[Items from a dataset]
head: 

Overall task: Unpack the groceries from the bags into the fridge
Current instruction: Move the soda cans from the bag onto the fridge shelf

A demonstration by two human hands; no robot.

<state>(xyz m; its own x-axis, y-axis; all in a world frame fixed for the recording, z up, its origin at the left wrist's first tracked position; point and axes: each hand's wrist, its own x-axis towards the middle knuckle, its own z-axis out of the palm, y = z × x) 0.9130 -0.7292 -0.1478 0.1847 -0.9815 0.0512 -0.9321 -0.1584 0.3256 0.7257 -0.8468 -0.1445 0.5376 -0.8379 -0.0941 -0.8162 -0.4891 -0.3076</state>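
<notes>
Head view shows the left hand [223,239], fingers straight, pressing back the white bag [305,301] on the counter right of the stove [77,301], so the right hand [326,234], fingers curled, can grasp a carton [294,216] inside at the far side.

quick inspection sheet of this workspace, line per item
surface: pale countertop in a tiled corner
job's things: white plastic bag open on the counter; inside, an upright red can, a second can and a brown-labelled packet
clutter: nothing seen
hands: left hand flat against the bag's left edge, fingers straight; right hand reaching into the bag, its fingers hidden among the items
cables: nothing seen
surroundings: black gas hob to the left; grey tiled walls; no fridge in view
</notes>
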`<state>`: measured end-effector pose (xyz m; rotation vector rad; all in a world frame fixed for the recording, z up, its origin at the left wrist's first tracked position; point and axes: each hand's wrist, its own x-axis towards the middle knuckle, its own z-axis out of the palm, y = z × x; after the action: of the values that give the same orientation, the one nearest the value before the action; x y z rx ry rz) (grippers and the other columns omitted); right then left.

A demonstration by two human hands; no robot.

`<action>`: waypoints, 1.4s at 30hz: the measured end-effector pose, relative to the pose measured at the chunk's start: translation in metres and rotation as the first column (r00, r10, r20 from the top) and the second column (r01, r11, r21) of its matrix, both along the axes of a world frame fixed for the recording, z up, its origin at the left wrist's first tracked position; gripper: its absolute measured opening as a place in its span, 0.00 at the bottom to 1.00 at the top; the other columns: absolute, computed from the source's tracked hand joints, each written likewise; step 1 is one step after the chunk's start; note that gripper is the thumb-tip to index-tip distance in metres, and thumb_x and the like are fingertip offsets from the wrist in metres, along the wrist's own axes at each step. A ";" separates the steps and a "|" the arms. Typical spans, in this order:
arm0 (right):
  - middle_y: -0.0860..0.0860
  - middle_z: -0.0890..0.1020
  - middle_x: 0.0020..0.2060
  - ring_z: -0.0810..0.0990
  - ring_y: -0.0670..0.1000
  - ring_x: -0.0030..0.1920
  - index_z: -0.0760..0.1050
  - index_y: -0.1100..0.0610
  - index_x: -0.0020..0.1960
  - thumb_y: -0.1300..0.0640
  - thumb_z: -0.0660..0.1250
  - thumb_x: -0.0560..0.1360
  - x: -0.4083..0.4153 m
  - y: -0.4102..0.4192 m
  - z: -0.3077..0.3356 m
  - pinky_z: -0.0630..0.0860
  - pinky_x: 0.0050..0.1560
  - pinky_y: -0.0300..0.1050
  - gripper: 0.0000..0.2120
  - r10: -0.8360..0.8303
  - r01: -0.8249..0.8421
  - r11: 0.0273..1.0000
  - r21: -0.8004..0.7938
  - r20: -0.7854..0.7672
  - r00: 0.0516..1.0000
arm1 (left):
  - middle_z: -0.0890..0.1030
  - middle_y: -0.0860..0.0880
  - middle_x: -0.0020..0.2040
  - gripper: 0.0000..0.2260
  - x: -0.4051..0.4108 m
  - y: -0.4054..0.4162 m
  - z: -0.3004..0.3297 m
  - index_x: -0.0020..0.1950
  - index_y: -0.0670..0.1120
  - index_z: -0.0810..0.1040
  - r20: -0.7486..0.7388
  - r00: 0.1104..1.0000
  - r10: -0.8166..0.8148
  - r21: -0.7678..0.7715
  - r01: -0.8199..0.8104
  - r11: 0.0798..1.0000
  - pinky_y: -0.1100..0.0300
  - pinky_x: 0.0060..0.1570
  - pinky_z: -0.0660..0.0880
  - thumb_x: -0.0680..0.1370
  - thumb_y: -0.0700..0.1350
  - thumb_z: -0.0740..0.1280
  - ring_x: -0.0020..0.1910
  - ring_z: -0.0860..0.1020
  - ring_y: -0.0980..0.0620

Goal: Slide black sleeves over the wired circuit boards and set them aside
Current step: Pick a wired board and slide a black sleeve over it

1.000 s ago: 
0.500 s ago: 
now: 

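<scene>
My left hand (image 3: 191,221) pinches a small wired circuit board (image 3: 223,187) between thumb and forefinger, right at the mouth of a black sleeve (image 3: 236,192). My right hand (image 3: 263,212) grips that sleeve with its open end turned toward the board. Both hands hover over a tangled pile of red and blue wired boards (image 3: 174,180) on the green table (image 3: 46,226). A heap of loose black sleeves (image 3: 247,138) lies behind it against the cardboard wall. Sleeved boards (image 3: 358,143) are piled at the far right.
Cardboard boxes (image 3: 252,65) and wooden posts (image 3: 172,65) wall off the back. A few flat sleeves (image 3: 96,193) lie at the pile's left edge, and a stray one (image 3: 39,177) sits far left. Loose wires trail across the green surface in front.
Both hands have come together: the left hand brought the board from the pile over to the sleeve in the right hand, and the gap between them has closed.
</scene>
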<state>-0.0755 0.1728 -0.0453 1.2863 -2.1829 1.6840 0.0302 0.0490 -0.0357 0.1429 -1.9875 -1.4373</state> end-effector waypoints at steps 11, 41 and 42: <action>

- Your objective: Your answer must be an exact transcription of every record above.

- Finished exercise:
head: 

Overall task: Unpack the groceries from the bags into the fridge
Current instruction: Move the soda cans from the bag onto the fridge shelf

A demonstration by two human hands; no robot.

<state>(xyz m; its own x-axis, y-axis; all in a world frame fixed for the recording, z up, its origin at the left wrist's first tracked position; point and axes: each hand's wrist, its own x-axis towards the middle knuckle, its own z-axis out of the palm, y = z × x) 0.9130 -0.7292 -0.1478 0.1847 -0.9815 0.0512 -0.9321 -0.1584 0.3256 0.7257 -0.8468 -0.1445 0.5376 -0.8379 -0.0941 -0.8162 -0.4891 -0.3076</state>
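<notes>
Head view shows the left hand [223,239], fingers straight, pressing back the white bag [305,301] on the counter right of the stove [77,301], so the right hand [326,234], fingers curled, can grasp a carton [294,216] inside at the far side.

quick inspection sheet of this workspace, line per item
surface: pale countertop in a tiled corner
job's things: white plastic bag open on the counter; inside, an upright red can, a second can and a brown-labelled packet
clutter: nothing seen
hands: left hand flat against the bag's left edge, fingers straight; right hand reaching into the bag, its fingers hidden among the items
cables: nothing seen
surroundings: black gas hob to the left; grey tiled walls; no fridge in view
</notes>
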`<state>`: measured end-effector pose (xyz m; rotation vector rad; all in a world frame fixed for the recording, z up, its origin at the left wrist's first tracked position; point and axes: each hand's wrist, its own x-axis towards the middle knuckle, its own z-axis out of the palm, y = z × x; after the action: of the values that give the same orientation, the one nearest the value before the action; x y z rx ry rz) (grippers and the other columns omitted); right then left.

A demonstration by two human hands; no robot.

`<action>`: waypoints, 1.4s at 30hz: the measured end-effector pose, relative to the pose measured at the chunk's start: translation in metres and rotation as the first column (r00, r10, r20 from the top) and the second column (r01, r11, r21) of its matrix, both along the axes of a world frame fixed for the recording, z up, its origin at the left wrist's first tracked position; gripper: its absolute measured opening as a place in its span, 0.00 at the bottom to 1.00 at the top; the other columns: absolute, computed from the source's tracked hand joints, each written likewise; step 1 is one step after the chunk's start; note that gripper is the thumb-tip to index-tip distance in metres, and thumb_x and the like are fingertip offsets from the wrist in metres, along the wrist's own axes at each step. A ";" separates the steps and a "|" the arms. Typical spans, in this order:
arm0 (right):
  - middle_y: -0.0860..0.0860
  - middle_z: -0.0890..0.1020
  - middle_x: 0.0020..0.2060
  - ring_z: -0.0810..0.0990
  - ring_y: -0.0670..0.1000
  - ring_x: -0.0030..0.1920
  - index_z: -0.0760..0.1050
  - index_y: -0.1100..0.0610
  - index_x: -0.0020..0.1960
  - thumb_y: -0.1300..0.0640
  - thumb_z: -0.0660..0.1250
  - thumb_x: -0.0560..0.1360
  - x: -0.4083..0.4153 m
  - y: -0.4102..0.4192 m
  - z: -0.3077..0.3356 m
  - pinky_z: -0.0630..0.0860
  - pinky_x: 0.0050..0.1560
  - pinky_y: -0.0300..0.1050
  - gripper: 0.0000..0.2120
  - r10: -0.8360..0.8303
  - r01: -0.8249..0.8421
  - r11: 0.0273..1.0000
  - r21: -0.8004..0.7938
  - r20: -0.7854..0.7672
  - r00: 0.0516..1.0000
arm1 (left):
  - middle_z: -0.0890..0.1030
  - middle_y: -0.0860..0.0880
  - middle_x: -0.0020..0.2040
  - gripper: 0.0000..0.2260
  - x: -0.4051..0.4108 m
  - y: -0.4054..0.4162 m
  - z: -0.3004..0.3297 m
  - index_x: -0.0020..0.1950
  - index_y: -0.0670..0.1120
  - index_z: -0.0810..0.1040
  - r20: -0.7486..0.7388
  - r00: 0.1104..1.0000
  - r10: -0.8166..0.8148
  - r21: -0.7678..0.7715
  - r01: -0.8199..0.8104
  - r11: 0.0798..1.0000
  - pinky_y: -0.1100..0.0300
  - pinky_x: 0.0060..0.1570
  - pinky_z: -0.0660..0.0880
  - thumb_x: -0.0680..0.1370
  - thumb_y: -0.0700..0.1350
  - thumb_z: -0.0740..0.1280
  - ring_x: -0.0020..0.1910
  - ring_z: -0.0860..0.1020
  - ring_y: -0.0980..0.0620

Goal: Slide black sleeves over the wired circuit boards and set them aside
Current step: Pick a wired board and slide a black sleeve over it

1.000 s ago: 
0.500 s ago: 
now: 

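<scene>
My left hand (image 3: 191,221) pinches a small wired circuit board (image 3: 223,187) between thumb and forefinger, right at the mouth of a black sleeve (image 3: 236,192). My right hand (image 3: 263,212) grips that sleeve with its open end turned toward the board. Both hands hover over a tangled pile of red and blue wired boards (image 3: 174,180) on the green table (image 3: 46,226). A heap of loose black sleeves (image 3: 247,138) lies behind it against the cardboard wall. Sleeved boards (image 3: 358,143) are piled at the far right.
Cardboard boxes (image 3: 252,65) and wooden posts (image 3: 172,65) wall off the back. A few flat sleeves (image 3: 96,193) lie at the pile's left edge, and a stray one (image 3: 39,177) sits far left. Loose wires trail across the green surface in front.
Both hands have come together: the left hand brought the board from the pile over to the sleeve in the right hand, and the gap between them has closed.
</scene>
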<state>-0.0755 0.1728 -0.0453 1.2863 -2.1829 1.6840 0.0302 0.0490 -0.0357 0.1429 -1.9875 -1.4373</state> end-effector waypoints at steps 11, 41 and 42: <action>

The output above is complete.